▸ Required action: Retype each line exactly as it stands, beginning at the first line of the material and finishing with the line that contains "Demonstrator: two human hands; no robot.".

▸ Given material:
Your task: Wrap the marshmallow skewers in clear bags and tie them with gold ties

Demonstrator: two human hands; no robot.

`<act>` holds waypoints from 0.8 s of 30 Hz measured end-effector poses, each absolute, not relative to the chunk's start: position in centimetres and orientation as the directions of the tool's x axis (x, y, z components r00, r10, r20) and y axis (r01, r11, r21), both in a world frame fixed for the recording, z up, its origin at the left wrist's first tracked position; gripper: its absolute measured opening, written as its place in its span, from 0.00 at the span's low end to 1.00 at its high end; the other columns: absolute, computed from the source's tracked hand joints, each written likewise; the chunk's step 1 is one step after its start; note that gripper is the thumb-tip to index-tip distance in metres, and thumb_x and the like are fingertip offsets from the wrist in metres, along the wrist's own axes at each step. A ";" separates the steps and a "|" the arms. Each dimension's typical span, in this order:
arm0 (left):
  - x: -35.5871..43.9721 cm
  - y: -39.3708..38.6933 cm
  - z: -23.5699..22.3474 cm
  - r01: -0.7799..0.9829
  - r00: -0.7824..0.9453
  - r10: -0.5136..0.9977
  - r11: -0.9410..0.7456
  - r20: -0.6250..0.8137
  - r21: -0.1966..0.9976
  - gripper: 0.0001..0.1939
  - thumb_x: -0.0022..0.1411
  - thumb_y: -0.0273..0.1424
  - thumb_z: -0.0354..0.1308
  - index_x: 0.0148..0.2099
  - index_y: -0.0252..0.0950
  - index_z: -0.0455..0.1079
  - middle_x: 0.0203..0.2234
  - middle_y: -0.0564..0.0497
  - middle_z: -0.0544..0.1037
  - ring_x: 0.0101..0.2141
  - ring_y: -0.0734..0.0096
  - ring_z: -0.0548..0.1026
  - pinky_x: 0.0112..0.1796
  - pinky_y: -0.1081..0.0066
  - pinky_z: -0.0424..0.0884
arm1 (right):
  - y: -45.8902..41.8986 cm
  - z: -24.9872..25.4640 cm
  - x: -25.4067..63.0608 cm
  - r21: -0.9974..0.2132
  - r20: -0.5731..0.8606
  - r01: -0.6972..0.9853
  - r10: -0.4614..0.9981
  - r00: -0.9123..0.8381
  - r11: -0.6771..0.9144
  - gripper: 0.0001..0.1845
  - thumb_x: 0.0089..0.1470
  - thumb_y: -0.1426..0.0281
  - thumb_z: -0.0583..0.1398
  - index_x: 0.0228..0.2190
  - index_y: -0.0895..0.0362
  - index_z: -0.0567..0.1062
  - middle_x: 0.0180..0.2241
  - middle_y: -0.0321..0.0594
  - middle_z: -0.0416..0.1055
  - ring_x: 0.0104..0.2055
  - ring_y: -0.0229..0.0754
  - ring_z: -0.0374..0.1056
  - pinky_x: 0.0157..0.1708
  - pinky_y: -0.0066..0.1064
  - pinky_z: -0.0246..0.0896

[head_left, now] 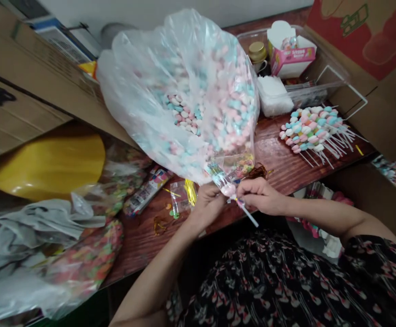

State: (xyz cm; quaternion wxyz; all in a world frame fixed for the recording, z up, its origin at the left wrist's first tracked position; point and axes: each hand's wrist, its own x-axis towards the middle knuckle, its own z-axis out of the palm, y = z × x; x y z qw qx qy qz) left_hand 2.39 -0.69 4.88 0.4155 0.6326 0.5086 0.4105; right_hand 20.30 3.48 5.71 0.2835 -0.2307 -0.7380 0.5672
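In front of my body, both hands are closed around a candy skewer [229, 189] in a clear wrapper, with pastel pieces inside. Its white stick [250, 217] points down to the right. My left hand [210, 204] grips the wrapped part from the left. On the other side, my right hand [261, 195] pinches the gathered neck, where a small shiny tie [239, 201] shows in part. Just beyond my hands lies a large clear bag [184, 59] of pink, blue and white candies. Metallic gold twist ties [190, 193] lie left of my left hand.
Finished-looking candy skewers [312, 129] are piled at the right of the wooden table [140, 243]. Behind them stands a clear plastic bin [330, 68] with a pink box [293, 61]. Bags of gummy candies [92, 254] and a yellow rounded object [51, 165] are at left, beside cardboard boxes [17, 113].
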 end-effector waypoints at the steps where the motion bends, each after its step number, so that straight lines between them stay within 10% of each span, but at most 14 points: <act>1: 2.0 -0.3 4.7 0.213 0.082 0.992 -0.107 0.091 0.971 0.13 0.60 0.41 0.60 0.33 0.38 0.78 0.33 0.47 0.78 0.36 0.63 0.74 0.41 0.64 0.70 | 2.9 5.2 20.1 -0.982 0.115 0.013 0.645 -0.755 0.190 0.09 0.57 0.70 0.53 0.25 0.56 0.65 0.20 0.29 0.61 0.21 0.31 0.55 0.23 0.25 0.52; 6: 1.6 -1.1 5.1 0.134 0.001 0.993 -0.118 0.119 0.984 0.31 0.51 0.45 0.68 0.57 0.44 0.71 0.60 0.45 0.66 0.61 0.52 0.61 0.55 0.58 0.63 | 3.3 2.9 19.2 -0.752 0.449 0.076 0.594 -0.668 0.654 0.09 0.59 0.69 0.53 0.27 0.56 0.68 0.23 0.34 0.65 0.24 0.34 0.58 0.26 0.28 0.54; 14: 0.6 -4.4 5.2 -0.487 -0.003 0.954 0.261 -0.300 0.833 0.32 0.52 0.46 0.67 0.58 0.49 0.66 0.51 0.47 0.73 0.41 0.66 0.76 0.40 0.64 0.75 | 4.0 1.7 18.1 -0.202 0.748 0.221 0.296 -0.594 0.954 0.08 0.60 0.67 0.54 0.35 0.55 0.72 0.28 0.41 0.70 0.30 0.41 0.63 0.31 0.34 0.52; 20: 1.9 -6.4 5.3 -0.399 0.110 0.922 0.384 -0.372 0.833 0.15 0.50 0.31 0.71 0.41 0.35 0.76 0.33 0.50 0.78 0.34 0.72 0.76 0.40 0.71 0.73 | 4.2 2.1 17.1 -0.119 0.724 0.231 0.244 -0.646 0.966 0.11 0.61 0.66 0.54 0.29 0.55 0.71 0.25 0.39 0.68 0.28 0.40 0.60 0.29 0.34 0.48; 24: 2.1 -6.8 4.3 -0.230 -0.110 0.969 0.192 -0.221 0.954 0.17 0.51 0.30 0.69 0.44 0.37 0.75 0.34 0.50 0.79 0.36 0.70 0.76 0.42 0.69 0.73 | 4.2 3.1 17.0 -0.363 0.621 0.181 0.382 -0.685 0.914 0.13 0.60 0.70 0.51 0.25 0.57 0.69 0.24 0.40 0.66 0.28 0.39 0.59 0.30 0.33 0.49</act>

▸ Final answer:
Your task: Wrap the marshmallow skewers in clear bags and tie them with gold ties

Demonstrator: two human hands; no robot.

No further answer is required.